When you are struggling through a separation or divorce, it can be a good idea to talk to a trained professional who can help you process the many difficult emotions that come with a relationship that is ending, and help you transition into the next phase of your life.
Before you choose a therapist to accompany and guide you in this process, here are eight things you should know about therapy:
Choosing the right therapist for you is essential
Not every therapist can be everything to everyone. Credentials are important and you should look for someone whose practice is overseen by a regulatory body. Here in Ontario, the College of Registered Psychotherapists of Ontario, the College of Psychologists of Ontario, and the Ontario College of Social Workers oversee most practitioners who offer therapy.
Finding the right fit is just as important as the credentials the therapist holds. You want to make sure that the practitioner you are seeing not only has the right training, expertise and experience to fit your needs, but also has a personality and style that meshes with yours. Websites are a good place to start in order to get to know potential therapists, and most practitioners will be happy to take the time to talk to you over the phone to answer your questions before making an appointment. Sometimes it takes seeing a few different therapists before you find the one that is right for you. Trust your intuition.
So is your commitment to the process
Therapy is much more than receiving support during a difficult time. A good therapist will offer you support and empathy, but they will also challenge you to step out of your comfort zone, learn new skills and try new behaviours. Their job is to help you figure out what you’d like to change in your life to decrease your suffering and then help you to navigate those changes.
Therapy is a considerable investment both financially and time-wise. Your commitment to the process, both in and outside of sessions, is essential.

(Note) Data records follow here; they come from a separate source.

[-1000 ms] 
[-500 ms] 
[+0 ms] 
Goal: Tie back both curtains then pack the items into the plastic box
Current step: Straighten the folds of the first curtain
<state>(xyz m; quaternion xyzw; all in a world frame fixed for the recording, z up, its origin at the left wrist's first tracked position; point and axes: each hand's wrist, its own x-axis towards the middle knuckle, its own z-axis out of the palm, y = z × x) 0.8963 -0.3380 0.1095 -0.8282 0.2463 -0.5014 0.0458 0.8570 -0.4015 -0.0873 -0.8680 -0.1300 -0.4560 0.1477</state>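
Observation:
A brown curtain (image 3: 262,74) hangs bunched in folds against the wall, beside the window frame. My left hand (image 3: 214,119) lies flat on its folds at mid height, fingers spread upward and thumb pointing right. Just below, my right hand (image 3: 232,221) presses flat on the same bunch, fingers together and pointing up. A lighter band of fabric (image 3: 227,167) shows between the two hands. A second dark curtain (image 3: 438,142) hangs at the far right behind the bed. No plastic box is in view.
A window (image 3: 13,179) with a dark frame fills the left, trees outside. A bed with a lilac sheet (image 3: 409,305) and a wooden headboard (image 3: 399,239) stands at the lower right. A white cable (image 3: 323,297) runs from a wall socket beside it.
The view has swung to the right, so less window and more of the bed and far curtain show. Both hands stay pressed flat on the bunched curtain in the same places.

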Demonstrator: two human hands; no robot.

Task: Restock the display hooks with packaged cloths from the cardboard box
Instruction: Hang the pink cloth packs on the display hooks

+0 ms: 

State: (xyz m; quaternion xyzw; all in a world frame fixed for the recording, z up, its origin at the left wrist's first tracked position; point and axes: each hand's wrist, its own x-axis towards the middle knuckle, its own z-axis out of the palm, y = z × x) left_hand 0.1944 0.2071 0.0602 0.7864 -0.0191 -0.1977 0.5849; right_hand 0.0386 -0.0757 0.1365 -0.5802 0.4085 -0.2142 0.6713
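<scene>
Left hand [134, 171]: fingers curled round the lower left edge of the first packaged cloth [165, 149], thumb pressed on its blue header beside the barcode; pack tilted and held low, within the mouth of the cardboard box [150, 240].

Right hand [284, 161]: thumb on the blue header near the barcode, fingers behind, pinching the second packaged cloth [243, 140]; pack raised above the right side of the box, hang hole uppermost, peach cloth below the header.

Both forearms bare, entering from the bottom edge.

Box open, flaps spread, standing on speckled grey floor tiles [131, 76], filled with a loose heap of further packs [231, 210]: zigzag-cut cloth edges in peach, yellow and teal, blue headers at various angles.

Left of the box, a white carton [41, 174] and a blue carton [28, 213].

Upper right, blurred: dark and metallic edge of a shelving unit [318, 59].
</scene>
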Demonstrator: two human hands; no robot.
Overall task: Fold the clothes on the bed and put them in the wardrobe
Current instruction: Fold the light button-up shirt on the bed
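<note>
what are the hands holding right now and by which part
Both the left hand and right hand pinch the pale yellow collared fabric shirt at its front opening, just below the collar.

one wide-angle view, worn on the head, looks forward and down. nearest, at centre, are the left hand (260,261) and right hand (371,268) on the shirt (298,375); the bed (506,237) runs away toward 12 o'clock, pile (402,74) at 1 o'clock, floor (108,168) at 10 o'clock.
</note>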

If you aren’t ready to commit to change you may not ready for therapy.
You might feel worse before you feel better
Part of a therapist’s job is to delve into difficult emotions in order to help you process them and move on. Sometimes you will leave a session feeling better and other times you may be feeling a little raw. That is normal and that pain can be indicative that you are processing something important.
Therapists appreciate your honesty
The more you open up about yourself the better your therapist will be able to help. If you’re not feeling better after a few sessions, being honest about it with them will help you both. If you realize it isn’t the right fit, it is OK to discuss terminating the relationship or ask for a referral. Being honest about your therapy experience helps practitioners so that they can adjust or change their approach and improve.
They don’t give advice
A good therapist will not tell you whether you should leave your marriage or stay and work it out. Clients often enter therapy hoping they will have someone to tell them what they should do in a particular situation. A therapist’s job is to help you figure out how to move forward in the best way possible for you. The goal of a good therapist is to help their clients increase their autonomy and ability to cope effectively, without giving advice or steering them in one direction or another.
They are not in it for the money
Their fees may seem high, especially since they are not covered by OHIP and private insurance coverage is often limited. It is important to know that therapists in private practice don’t pocket all of their fees. Overhead costs, licensing fees, taxes and continuing education all need to be covered by their hourly rate.
Good therapists will also limit the number of clients they see at once. They do this to take care of themselves, in order to offer you the best care possible. This means that they aren’t getting paid for every hour of a typical work day.
Many therapists also have sliding scale rates and there’s no shame in asking if an arrangement can be made that will help you meet your therapy needs.
They guard your privacy
Anything you tell your therapist is completely confidential. Even the fact that you are in therapy is guarded by your therapist and unless you tell them otherwise they will not acknowledge or say hello to you if they run into you outside a therapy session.
There are limited instances when a therapist will be compelled to break confidentiality. If you are in danger of harming yourself or a child or elderly person is being abused they are required to notify authorities.
They know when you don’t need them anymore
Some people benefit from long-term open-ended therapy but for most there is an end-point after making progress and reaching treatment goals. In an ideal treatment scenario, the end of therapy is planned. Goals and tasks are discussed, agreed upon and monitored throughout. The length of treatment is tailored based on your individual needs.